What You Need to Know
- As Congress doled out relief funds, crooks and con men lined up to get their share via fake companies and employees, stolen identities and other tactics.
Corruption is “a cancer that eats away at a citizen’s faith in democracy,” said a certain vice president, back in 2014. Now commander in chief, Joe Biden must confront a corruption problem unfolding on his watch: the spiraling costs of misspent Covid funds.
In recent court filings, the Federal Bureau of Investigation has described a “massive fraud scheme” in which nonprofit organizations in Minnesota illegally diverted aid money intended to feed needy kids and used the proceeds “to purchase real estate, cars and other items.” All told, the groups received some $65 million from federal food programs during the pandemic.
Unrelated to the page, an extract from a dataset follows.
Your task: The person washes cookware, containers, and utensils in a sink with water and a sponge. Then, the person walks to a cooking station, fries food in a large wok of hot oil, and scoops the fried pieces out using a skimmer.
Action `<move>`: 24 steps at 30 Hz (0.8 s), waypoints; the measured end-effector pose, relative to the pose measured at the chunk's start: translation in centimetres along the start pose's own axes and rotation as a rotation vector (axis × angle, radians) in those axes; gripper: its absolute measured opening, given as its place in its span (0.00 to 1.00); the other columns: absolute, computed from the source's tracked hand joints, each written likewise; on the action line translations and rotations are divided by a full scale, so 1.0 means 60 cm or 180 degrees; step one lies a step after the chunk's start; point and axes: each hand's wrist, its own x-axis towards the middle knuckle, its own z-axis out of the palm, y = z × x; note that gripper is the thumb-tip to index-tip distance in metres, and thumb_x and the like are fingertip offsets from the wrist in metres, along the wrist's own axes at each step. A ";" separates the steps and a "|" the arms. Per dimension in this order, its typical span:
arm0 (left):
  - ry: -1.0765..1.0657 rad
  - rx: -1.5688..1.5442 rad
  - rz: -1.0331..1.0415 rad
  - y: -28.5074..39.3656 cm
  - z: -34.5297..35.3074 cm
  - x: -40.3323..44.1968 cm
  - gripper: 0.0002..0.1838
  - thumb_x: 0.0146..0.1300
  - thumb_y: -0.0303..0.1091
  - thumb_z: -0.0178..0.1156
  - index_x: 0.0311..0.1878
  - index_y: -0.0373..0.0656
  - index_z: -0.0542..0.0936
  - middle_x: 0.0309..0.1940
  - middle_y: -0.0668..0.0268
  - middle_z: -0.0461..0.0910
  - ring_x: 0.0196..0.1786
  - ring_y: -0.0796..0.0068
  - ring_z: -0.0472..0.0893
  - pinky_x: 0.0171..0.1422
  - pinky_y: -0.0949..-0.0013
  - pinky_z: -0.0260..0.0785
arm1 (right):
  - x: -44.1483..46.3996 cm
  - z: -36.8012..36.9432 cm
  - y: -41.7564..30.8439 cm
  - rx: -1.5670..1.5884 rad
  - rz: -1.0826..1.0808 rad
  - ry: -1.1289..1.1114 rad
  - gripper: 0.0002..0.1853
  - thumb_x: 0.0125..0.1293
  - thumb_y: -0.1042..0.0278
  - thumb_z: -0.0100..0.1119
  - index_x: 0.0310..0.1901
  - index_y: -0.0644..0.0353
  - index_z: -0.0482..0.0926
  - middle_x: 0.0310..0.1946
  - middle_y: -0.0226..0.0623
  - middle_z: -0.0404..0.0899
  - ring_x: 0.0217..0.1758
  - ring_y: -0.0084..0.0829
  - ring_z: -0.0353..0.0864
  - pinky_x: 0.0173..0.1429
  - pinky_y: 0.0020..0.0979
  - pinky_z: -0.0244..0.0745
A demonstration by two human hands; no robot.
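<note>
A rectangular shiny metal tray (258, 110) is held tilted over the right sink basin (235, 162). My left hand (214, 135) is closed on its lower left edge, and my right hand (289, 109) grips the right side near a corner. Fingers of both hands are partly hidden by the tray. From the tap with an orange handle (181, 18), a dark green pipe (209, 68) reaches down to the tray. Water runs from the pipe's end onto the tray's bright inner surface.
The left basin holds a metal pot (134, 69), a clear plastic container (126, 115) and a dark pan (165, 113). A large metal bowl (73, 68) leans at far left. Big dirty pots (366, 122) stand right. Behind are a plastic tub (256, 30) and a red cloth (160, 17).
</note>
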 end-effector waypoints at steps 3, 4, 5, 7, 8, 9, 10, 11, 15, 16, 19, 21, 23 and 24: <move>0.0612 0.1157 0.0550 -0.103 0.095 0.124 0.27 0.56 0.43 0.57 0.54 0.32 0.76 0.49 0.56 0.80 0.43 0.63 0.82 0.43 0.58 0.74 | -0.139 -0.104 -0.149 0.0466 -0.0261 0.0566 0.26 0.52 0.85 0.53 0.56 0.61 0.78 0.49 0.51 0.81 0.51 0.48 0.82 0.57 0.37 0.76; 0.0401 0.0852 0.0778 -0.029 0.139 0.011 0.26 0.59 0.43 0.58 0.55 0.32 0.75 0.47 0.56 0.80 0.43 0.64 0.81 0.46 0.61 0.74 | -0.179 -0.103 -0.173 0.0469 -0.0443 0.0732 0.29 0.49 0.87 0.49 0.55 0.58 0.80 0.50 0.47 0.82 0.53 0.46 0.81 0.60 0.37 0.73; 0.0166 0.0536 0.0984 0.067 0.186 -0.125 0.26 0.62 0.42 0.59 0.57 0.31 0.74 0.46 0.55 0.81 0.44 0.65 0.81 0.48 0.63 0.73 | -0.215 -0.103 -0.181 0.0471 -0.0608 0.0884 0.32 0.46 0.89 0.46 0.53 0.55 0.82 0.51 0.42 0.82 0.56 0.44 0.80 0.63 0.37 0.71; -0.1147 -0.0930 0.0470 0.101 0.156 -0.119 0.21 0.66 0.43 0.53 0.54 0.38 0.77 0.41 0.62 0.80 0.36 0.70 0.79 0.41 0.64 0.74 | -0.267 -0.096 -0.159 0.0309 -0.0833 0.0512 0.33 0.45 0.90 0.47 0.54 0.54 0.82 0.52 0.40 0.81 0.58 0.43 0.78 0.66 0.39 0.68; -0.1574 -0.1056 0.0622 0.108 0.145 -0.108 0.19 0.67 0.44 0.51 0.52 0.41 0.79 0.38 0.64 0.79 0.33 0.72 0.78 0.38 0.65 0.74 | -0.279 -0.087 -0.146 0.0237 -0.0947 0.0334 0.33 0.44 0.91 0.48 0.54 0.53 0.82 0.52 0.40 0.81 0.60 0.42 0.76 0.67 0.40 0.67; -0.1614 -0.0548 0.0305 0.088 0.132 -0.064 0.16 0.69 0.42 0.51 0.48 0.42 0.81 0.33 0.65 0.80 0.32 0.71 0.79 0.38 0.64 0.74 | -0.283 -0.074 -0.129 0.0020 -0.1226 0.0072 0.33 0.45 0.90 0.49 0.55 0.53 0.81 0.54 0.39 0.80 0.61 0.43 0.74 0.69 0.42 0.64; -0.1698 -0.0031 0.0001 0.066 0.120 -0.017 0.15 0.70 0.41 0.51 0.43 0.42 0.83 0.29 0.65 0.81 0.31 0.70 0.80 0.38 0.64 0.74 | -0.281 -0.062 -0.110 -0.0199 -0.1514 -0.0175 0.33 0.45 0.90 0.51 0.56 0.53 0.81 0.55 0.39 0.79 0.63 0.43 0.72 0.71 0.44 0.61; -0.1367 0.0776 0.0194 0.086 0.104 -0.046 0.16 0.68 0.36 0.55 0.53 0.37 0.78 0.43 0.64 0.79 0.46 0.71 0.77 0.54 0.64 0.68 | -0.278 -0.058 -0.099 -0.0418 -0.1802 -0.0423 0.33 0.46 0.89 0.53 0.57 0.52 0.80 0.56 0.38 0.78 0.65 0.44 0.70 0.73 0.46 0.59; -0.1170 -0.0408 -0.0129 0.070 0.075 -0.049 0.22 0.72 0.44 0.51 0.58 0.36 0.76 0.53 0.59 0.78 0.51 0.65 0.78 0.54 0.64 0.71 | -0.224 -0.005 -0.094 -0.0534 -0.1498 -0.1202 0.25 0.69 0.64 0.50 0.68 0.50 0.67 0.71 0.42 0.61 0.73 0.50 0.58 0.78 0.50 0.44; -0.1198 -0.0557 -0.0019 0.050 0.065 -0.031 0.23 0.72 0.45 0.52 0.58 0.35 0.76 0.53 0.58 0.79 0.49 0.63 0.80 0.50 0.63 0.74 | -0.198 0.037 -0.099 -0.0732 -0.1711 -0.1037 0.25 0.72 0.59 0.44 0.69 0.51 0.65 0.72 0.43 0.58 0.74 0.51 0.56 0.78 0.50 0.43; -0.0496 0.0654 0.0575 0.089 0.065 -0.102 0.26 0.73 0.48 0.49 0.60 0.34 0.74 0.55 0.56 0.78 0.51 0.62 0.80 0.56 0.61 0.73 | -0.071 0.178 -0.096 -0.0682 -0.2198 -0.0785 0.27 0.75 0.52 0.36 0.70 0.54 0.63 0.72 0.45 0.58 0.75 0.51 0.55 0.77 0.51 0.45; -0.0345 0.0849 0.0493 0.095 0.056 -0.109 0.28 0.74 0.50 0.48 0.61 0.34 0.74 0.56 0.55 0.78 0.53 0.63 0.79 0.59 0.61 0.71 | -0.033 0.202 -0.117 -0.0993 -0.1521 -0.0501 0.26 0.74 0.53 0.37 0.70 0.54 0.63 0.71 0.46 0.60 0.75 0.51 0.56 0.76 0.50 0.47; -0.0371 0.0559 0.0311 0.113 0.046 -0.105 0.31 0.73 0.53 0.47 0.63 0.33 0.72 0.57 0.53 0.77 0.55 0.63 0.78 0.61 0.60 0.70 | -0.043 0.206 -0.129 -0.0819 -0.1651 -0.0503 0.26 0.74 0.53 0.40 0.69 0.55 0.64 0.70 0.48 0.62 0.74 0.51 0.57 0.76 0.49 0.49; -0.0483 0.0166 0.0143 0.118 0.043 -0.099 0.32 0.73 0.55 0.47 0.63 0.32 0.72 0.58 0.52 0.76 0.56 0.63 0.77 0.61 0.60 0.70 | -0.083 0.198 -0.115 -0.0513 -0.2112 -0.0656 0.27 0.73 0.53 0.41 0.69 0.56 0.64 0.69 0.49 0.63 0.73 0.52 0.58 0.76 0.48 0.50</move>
While shocking, the incident is by no means anomalous. As Congress has doled out almost $6 trillion in relief funds, crooks and con men have lined up to get their share. They’ve created fake companies, stolen identities, invented employees, misstated their earnings, and otherwise conspired to siphon off taxpayer money.
The Secret Service, which has opened more than 900 Covid-related criminal cases, estimates that $100 billion may have been misappropriated.
Even that may be understating the problem. As little as 23% of the $800 billion doled out by the Paycheck Protection Program actually found its way into workers’ pockets. A Department of Labor study estimated that more than $87 billion in emergency unemployment benefits were improperly paid.
The Small Business Administration has (among other blunders) disbursed more than $6.2 billion to loan applicants it now suspects of identity theft. Somehow, the Internal Revenue Service managed to issue 2.2 million stimulus checks — worth about $3.5 billion — to dead people.
Only in government could such calamitous neglect be considered business as usual.
Of course, some level of fraud is inevitable with huge federal outlays, and Covid provided an especially tempting target. As businesses shut and the national economy ground to a halt, the government’s understandable priority was simply to get checks out the door.
That often meant officials relaxed safeguards, waived vetting procedures, and generally proceeded heedlessly. From the start, experts warned of a looming disaster.
Yet the problem wasn’t simply a lack of oversight. As the relief effort geared up, task forces, watchdogs and oversight panels were empowered across the government to prevent malfeasance.